The Wrecking Crew
Directed by Ángel Manuel Soto
★★★½
There is a specific kind of movie that gets made constantly and done well almost never. The pure, uncut, unapologetic action-comedy — the kind that Lethal Weapon and 48 Hrs. built their entire legacies on — never really went away. It just got cheaper, lazier, and increasingly difficult to tell apart. A streaming service drops one every few months and they evaporate by the weekend. You’ve seen them. You’ve forgotten them. The Wrecking Crew had absolutely no right to be as good as it is. And yet here we are.
This movie made me audibly laugh. It made me audibly gasp. I nearly woke up my two-year-old, which is the highest possible review I can give anything that streams after 9 PM on a Tuesday. Director Ángel Manuel Soto — who proved with Blue Beetle that he understands spectacle and heart aren’t mutually exclusive — leans fully into the absurdity of the premise without ever condescending to the audience. The result is a film that plays like it was made by people who genuinely love this genre, not just people who were assigned to it.
The chemistry between Jason Momoa and Dave Bautista is the engine that runs everything. They play estranged half-brothers — Jonny a suspended detective, James a disciplined Navy SEAL — thrown together by their father’s suspicious death in Hawaii, and their dynamic works precisely because they’re not doing the same thing. Momoa is chaos in human form, all loose energy and impulsive decisions, and he plays it with a warmth that keeps Jonny from ever being just a cartoon. Bautista, meanwhile, is doing something more controlled and considerably more interesting than the film probably requires. He carries James with a restrained gravity that grounds every scene around it. These two are not playing the same register, and that’s exactly what makes every exchange between them land. It’s the kind of chemistry you can’t engineer. It either exists or it doesn’t, and here it absolutely does.
About Bautista specifically: this is a conversation worth having. People who haven’t been paying attention still think of him as a wrestler who got lucky. Those of us who watched Blade Runner 2049 — where he delivered one of the most quietly devastating scenes in that entire film — or who noticed what he was doing in Spectre, know better. He is a legitimately good actor who works with his physicality rather than hiding behind it. The Wrecking Crew is not Blade Runner 2049. It’s not asking for that. But Bautista brings the same commitment to every frame regardless, and the film is measurably better for it.

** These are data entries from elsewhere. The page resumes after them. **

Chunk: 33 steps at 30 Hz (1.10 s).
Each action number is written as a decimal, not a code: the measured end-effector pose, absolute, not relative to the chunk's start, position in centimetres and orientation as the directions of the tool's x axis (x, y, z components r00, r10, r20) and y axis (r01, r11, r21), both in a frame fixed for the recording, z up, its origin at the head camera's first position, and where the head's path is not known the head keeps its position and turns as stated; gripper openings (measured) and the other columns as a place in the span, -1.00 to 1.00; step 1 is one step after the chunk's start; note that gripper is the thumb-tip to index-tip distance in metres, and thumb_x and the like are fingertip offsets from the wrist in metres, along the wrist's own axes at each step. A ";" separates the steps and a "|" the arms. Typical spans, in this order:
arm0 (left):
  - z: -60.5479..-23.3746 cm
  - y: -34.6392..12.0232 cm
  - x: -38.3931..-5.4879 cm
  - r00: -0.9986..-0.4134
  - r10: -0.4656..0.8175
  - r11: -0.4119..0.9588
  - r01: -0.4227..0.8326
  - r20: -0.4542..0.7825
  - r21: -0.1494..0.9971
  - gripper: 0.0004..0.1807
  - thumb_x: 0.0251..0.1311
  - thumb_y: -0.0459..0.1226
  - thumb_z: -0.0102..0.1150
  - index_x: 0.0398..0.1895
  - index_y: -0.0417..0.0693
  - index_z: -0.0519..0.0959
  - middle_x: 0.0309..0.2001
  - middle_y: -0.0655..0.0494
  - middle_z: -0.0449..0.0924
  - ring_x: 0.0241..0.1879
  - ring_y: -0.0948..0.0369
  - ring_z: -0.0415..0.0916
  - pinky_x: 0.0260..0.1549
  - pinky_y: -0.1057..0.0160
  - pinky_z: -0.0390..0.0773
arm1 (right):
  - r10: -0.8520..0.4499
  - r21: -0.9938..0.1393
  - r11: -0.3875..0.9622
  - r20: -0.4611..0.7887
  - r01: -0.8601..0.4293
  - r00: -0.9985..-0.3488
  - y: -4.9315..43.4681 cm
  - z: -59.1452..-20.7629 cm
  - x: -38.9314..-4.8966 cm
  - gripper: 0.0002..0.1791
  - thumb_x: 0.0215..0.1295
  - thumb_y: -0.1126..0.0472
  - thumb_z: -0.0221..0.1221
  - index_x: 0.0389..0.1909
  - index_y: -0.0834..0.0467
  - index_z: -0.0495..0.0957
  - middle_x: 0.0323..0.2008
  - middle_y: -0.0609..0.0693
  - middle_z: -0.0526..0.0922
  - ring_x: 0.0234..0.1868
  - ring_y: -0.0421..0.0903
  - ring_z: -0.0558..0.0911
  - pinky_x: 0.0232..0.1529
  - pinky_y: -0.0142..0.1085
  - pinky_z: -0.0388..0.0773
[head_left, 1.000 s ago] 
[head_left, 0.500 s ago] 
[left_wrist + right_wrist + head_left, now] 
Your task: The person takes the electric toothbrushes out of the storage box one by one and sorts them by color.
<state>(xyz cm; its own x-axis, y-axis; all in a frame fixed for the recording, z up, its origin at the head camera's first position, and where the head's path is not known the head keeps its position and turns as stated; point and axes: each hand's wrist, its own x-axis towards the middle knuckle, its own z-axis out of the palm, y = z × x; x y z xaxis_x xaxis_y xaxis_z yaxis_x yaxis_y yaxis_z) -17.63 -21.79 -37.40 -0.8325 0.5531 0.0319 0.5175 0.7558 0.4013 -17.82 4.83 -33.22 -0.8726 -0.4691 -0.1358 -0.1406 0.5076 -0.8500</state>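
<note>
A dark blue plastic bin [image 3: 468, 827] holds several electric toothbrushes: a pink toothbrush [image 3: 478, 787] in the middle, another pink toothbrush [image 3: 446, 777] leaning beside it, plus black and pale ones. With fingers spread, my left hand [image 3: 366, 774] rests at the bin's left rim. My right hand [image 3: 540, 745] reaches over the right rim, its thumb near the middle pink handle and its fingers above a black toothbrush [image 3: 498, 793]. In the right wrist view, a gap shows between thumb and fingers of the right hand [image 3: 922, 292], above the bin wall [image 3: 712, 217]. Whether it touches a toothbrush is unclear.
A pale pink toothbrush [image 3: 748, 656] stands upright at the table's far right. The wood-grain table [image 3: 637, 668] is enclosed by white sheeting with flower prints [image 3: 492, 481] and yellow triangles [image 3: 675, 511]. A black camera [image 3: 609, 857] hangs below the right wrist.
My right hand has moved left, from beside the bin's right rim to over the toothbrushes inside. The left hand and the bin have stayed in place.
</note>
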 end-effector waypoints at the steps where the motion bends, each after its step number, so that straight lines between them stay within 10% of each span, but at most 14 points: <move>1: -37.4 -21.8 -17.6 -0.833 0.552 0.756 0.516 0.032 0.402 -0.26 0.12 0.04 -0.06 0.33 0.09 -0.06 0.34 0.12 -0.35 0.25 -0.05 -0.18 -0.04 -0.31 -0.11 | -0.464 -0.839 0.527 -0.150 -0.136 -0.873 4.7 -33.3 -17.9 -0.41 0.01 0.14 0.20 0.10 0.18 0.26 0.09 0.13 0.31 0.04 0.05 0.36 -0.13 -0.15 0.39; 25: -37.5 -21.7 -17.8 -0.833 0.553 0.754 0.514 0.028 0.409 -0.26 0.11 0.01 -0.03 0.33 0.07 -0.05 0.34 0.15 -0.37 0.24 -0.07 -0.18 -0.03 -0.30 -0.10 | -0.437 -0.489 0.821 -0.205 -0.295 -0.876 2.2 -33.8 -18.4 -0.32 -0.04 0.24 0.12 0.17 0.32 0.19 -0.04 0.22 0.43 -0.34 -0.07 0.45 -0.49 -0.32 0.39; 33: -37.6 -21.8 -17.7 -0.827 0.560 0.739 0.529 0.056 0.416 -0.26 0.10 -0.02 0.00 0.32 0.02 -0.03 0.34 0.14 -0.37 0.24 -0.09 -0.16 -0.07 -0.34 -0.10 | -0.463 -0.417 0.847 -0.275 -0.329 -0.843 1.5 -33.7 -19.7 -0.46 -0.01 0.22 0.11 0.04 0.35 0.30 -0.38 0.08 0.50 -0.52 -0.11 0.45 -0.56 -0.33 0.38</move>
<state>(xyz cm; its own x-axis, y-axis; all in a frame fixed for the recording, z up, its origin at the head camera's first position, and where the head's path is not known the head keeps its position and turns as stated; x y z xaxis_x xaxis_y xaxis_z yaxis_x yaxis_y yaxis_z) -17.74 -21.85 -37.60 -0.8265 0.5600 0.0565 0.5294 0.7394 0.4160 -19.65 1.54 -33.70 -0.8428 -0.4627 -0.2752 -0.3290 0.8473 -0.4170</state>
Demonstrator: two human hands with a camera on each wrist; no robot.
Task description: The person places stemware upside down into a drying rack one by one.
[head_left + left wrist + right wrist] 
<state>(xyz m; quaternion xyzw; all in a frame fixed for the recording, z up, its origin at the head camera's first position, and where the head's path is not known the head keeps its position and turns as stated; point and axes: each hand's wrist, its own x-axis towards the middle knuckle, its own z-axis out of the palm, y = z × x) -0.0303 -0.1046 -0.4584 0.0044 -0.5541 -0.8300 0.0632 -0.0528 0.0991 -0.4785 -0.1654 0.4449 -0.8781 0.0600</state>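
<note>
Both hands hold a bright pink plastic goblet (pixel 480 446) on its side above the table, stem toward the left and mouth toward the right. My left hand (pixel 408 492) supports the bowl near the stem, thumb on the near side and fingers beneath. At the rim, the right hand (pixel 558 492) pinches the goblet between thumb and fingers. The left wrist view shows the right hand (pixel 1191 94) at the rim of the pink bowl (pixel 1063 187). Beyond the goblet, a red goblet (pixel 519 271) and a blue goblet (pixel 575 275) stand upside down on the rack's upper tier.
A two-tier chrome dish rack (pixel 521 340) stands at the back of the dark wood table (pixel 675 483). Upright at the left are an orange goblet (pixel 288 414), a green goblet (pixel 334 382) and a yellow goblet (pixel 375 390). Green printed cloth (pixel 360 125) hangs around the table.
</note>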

Hawaii is practically a character itself — Soto shoots it with the same eye for authentic texture he brought to the streets of Gotham, and the action sequences feel spatially coherent and inventively staged in a way that streaming action rarely bothers to be. Jonathan Tropper’s script is lean and funny and doesn’t overstay any of its welcome. The supporting cast — Jacob Batalon, Morena Baccarin, Stephen Root — fills in the edges with exactly the right amount of color.
The Wrecking Crew is loud, self-aware, genuinely funny, and built around two performers who understand that doing this well is actually hard. It’s the most fun I’ve had watching action in a while. I want another one of these, and I want it soon.